I'm not just being flippant. Your answer to my question, whatever it may be, is exactly why this thread continued on for so long.
Beginning of the season, statistically more divers entering the water.

609 posts, and still everyone miss's the point.

Everything computers and tables do, is try to fit the existing historical record of DCS onto a "Gaussian Curve" so that the tables and computers can estimate risk. Every-time anyone dives at the limits of a computer or the edges of a table, they put themselves closer to the actual cases of DCS, which is everything we are trying NOT to do. Everyone here, many inadvertently, are in fact promoting increased risk of DCS, thus ensuring this DCS issue is going to continue.

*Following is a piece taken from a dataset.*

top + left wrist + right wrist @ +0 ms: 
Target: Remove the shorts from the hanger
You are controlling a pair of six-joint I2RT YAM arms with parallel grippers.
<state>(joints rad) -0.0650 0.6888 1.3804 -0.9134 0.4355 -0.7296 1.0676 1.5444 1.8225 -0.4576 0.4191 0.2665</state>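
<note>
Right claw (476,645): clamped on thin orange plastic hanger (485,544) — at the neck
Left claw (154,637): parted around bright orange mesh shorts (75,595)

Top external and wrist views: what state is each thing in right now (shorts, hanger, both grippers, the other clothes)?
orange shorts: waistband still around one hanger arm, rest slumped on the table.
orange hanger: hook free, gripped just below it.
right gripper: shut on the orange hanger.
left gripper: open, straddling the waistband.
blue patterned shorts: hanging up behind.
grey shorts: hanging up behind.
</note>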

One of the biggest selling points of computers is to maximize the Calculus of a mathematical find the area of a curve by what is known as the Riemann sum. In English this means, from many dive computer marketing departments: "giving you more time underwater than a dive planned using a table."

You all are promoting blind acceptance of a "theory" and a "hypothesis" instead of teaching the: Who, What, Where, and Why of a thing. This is a big mistake.

This is the Gospel according to PADI, and basically many agencies worldwide:

"A dive computer provides the real-time dive information you need to dive well. A dive computer takes depth and time information and applies it to a decompression model to track the dissolved nitrogen in your body during a dive. Your computer continuously tells you how much dive time you safely have remaining."

Wrong! Your "safety" is the knowledge you have learned and how yo apply it. All things a computer can NOT do.

This is what DCS is: An individuals BMI, an individuals age, an individuals fitness, a individuals lung capacity, an individuals perfusion / diffusion, a individuals physiology, an individuals lipid cholesterol levels, a individuals medical history and prior disease issues, and then we have the environmental issues present on any individual dive, such as Temperature, intensity of the sun, water quality, environment, as far as workload, before during and after,...ETC, ETC, NONE of which a computer can measure or a table understand. This is where learning , and I am suggesting thoroughly learning all you can learn and all anyone can teach about a very important subject. Is this what is currently being done? (Rhetorical Question.)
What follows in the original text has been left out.